In the records below, repeat exactly the lines between the line holding "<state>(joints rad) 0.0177" and the line holding "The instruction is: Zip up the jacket", inclusive, and drop the pictures.
[Opening The data section]
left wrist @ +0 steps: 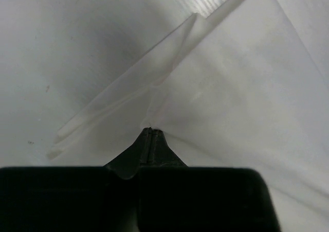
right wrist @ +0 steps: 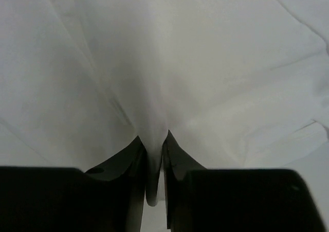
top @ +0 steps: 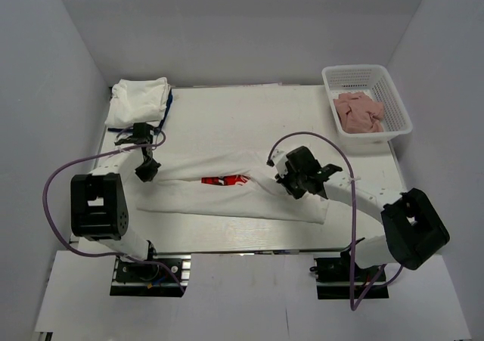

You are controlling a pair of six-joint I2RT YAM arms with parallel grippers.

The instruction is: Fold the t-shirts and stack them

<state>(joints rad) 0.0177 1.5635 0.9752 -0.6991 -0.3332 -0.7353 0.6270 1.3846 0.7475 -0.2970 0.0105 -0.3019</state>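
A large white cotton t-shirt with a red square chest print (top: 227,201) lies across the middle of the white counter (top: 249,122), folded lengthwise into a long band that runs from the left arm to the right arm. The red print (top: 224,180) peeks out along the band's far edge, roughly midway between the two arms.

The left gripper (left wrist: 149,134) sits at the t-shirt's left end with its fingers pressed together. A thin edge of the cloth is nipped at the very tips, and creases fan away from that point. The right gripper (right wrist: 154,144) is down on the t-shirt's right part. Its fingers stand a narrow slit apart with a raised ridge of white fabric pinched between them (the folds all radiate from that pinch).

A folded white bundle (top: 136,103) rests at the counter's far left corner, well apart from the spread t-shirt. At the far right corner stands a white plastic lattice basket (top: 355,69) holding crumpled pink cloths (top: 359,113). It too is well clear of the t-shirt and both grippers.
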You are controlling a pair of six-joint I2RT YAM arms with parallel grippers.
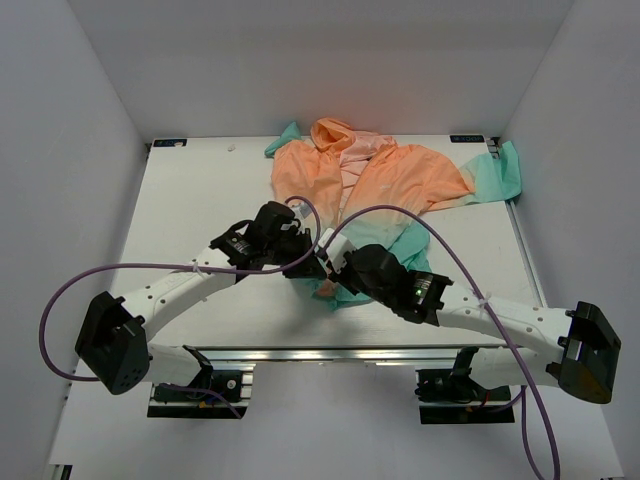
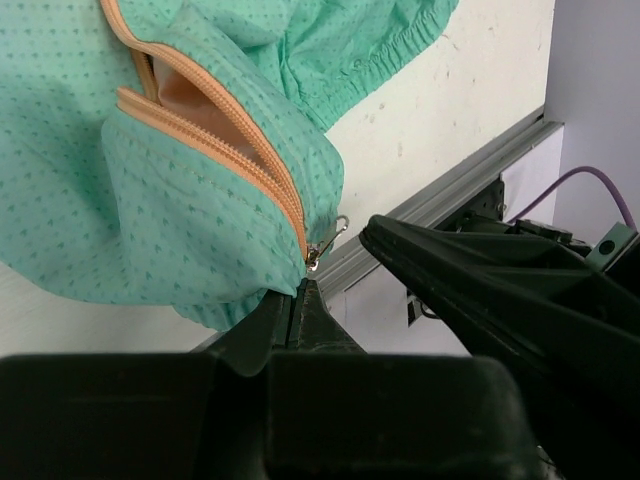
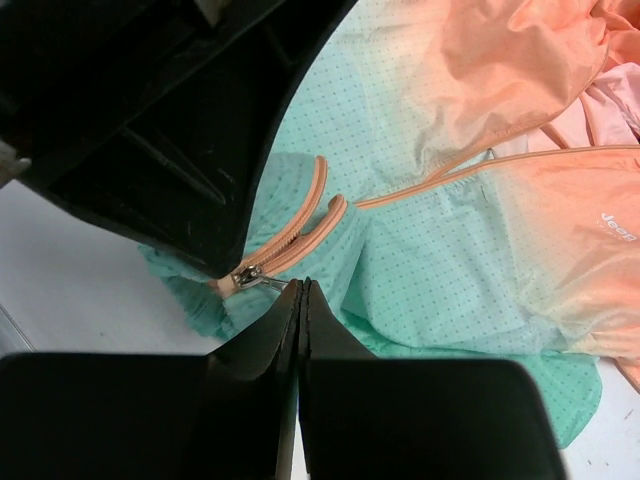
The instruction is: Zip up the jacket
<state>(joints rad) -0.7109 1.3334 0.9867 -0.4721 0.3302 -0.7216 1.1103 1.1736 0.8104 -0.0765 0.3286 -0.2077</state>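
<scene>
The jacket (image 1: pixel 390 180) lies right of centre on the tabletop (image 1: pixel 200 200), its long axis running from the hood at the far edge to the hem nearer us. The zipper (image 2: pixel 210 145) gapes and its slider (image 3: pixel 262 281) sits at the hem, so nearly everything remains. The left hand (image 2: pixel 303 295) clamps the hem. The right hand (image 3: pixel 302 292) is pinched together at the pull, and I cannot tell whether it grips it.

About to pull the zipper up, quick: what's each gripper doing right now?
Left gripper: closed on the jacket hem at the zipper's bottom end.
Right gripper: closed, tips at the zipper pull; grip on it cannot be told.
</scene>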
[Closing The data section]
* [Result of the exercise]:
<state>(joints rad) 0.0177 1.5635 0.9752 -0.6991 -0.3332 -0.7353 0.6270 1.3846 0.7475 -0.2970 0.0105 -0.3019</state>
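A large white cotton t-shirt with a red square chest print (top: 227,201) lies across the middle of the white counter (top: 249,122), folded lengthwise into a long band that runs from the left arm to the right arm. The red print (top: 224,180) peeks out along the band's far edge, roughly midway between the two arms.

The left gripper (left wrist: 149,134) sits at the t-shirt's left end with its fingers pressed together. A thin edge of the cloth is nipped at the very tips, and creases fan away from that point. The right gripper (right wrist: 154,144) is down on the t-shirt's right part. Its fingers stand a narrow slit apart with a raised ridge of white fabric pinched between them (the folds all radiate from that pinch).

A folded white bundle (top: 136,103) rests at the counter's far left corner, well apart from the spread t-shirt. At the far right corner stands a white plastic lattice basket (top: 355,69) holding crumpled pink cloths (top: 359,113). It too is well clear of the t-shirt and both grippers.
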You are controlling a pair of six-joint I2RT YAM arms with parallel grippers.
The instruction is: Zip up the jacket

This concludes the output.